MMCLS Resnet-50 failed training, got 'Triton Error [CUDA]: invalid device context'

C1rN09 commented 1 year ago

🐛 Describe the bug

Training MMCLS resnet-50 model with inductor backend got RuntimeError: Triton Error [CUDA]: invalid device context during backward.

PyTorch version: 2.0.0.dev20230109+cu116

Error logs

Minified repro

Minifier failed to reproduce the problem. Have tried to locate the function and below are steps to reproduce.

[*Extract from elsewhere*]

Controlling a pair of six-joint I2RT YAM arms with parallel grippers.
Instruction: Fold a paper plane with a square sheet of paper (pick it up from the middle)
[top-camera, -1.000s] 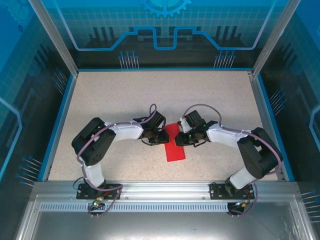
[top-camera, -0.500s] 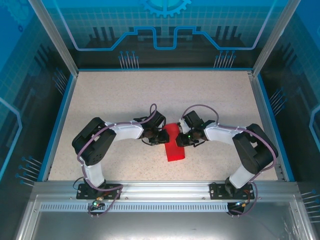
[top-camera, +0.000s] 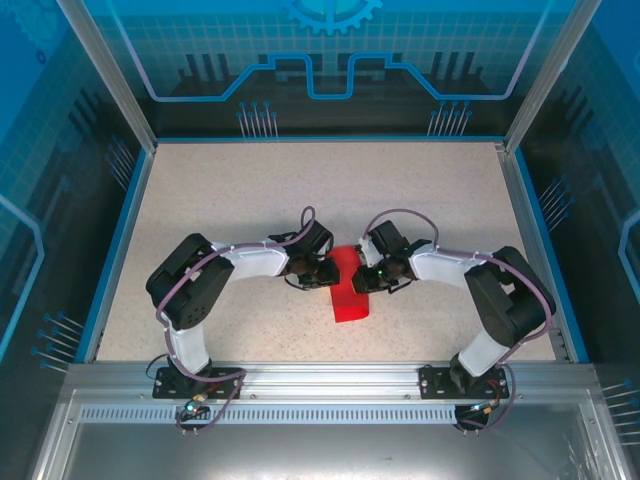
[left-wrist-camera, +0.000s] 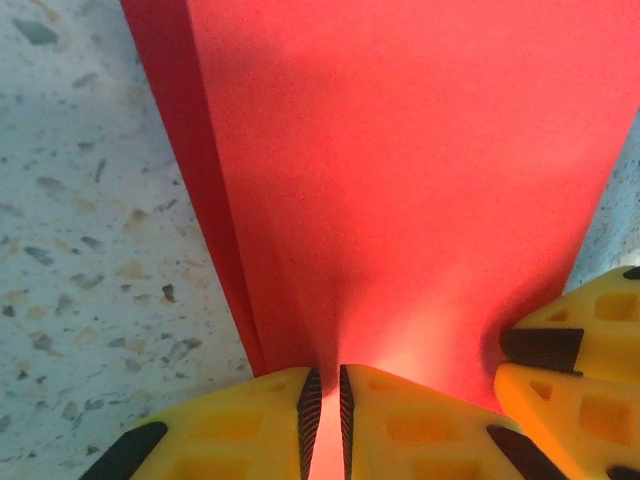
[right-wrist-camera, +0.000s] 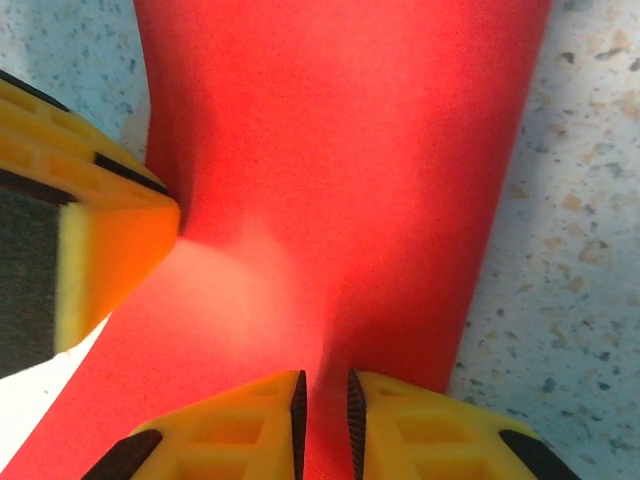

Install dependencies of OpenMMLab

ninja
git+https://github.com/open-mmlab/mmengine@experimental/compile
git+https://github.com/open-mmlab/mmcv@2.x

Install MMCLS from source

git clone https://github.com/open-mmlab/mmclassification.git
cd mmclassification
git checkout -b 1.x origin/1.x
pip install -r requirements.txt
pip install -e .

Launch training

# Seems like errors come from this function
export TORCHDYNAMO_DEBUG_FUNCTION='update_params'
python tools/train.py configs/resnet/resnet50_8xb32_in1k.py --cfg-options compile.target='train_step'

ngimel commented 1 year ago

If you try running the temporary file that's throwing the error standalone, does it throw the error? python /tmp/torchinductor_zhaoqian/ch5cogc...py. If it throws the error, can you please share this file?

C1rN09 commented 1 year ago

No, it doesn't throw any error. Should I paste the content of the temporary file in this issue?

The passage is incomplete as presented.